**Directions for this task**
Could you copy out all the lines in the material below where the word "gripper" occurs?

**Material provided**
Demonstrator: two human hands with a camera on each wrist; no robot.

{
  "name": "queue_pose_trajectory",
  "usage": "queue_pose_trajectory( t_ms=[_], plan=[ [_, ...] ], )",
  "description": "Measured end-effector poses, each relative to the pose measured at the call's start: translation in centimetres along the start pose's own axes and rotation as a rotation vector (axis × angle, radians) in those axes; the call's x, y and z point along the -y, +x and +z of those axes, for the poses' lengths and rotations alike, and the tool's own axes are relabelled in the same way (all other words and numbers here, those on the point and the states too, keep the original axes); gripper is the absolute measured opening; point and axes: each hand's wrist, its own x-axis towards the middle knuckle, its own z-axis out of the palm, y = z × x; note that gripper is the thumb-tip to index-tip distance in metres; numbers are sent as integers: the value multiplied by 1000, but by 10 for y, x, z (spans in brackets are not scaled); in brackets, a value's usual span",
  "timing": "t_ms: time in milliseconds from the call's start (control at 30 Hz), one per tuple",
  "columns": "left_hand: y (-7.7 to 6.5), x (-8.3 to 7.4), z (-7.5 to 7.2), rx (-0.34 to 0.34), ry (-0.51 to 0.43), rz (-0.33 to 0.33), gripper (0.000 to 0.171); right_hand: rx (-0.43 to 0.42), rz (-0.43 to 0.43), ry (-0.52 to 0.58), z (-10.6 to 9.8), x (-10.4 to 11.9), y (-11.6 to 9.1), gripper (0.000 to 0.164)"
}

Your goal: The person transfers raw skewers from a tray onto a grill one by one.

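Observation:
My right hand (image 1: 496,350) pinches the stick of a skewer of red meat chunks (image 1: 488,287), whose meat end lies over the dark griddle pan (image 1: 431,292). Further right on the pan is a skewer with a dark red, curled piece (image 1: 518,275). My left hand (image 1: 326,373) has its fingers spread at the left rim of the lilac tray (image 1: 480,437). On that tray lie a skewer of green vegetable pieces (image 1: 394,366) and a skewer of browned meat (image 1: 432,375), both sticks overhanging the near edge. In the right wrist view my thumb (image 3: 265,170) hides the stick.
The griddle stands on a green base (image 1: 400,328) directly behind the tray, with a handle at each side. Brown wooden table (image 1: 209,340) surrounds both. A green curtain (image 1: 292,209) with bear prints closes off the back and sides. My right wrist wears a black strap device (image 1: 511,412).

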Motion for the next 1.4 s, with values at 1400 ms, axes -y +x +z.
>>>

**Reply**
  "description": "Measured end-effector poses, each relative to the pose measured at the call's start: translation in centimetres along the start pose's own axes and rotation as a rotation vector (axis × angle, radians) in those axes; the call's x, y and z point along the -y, +x and +z of those axes, for the poses' lengths and rotations alike, and the tool's own axes are relabelled in the same way (all other words and numbers here, those on the point and the states too, keep the original axes); gripper is the absolute measured opening; point and axes: each hand's wrist, its own x-axis towards the middle knuckle, its own z-axis out of the palm, y = z × x; note that gripper is the thumb-tip to index-tip distance in metres; numbers are sent as integers: the value multiplied by 1000, but by 10 for y, x, z (spans in brackets are not scaled); in brackets, a value's usual span",
  "columns": "left_hand: y (-7.7 to 6.5), x (-8.3 to 7.4), z (-7.5 to 7.2), rx (-0.34 to 0.34), ry (-0.51 to 0.43), rz (-0.33 to 0.33), gripper (0.000 to 0.171); right_hand: rx (-0.43 to 0.42), rz (-0.43 to 0.43), ry (-0.52 to 0.58), z (-10.6 to 9.8), x (-10.4 to 11.9), y (-11.6 to 9.1), gripper (0.000 to 0.164)"

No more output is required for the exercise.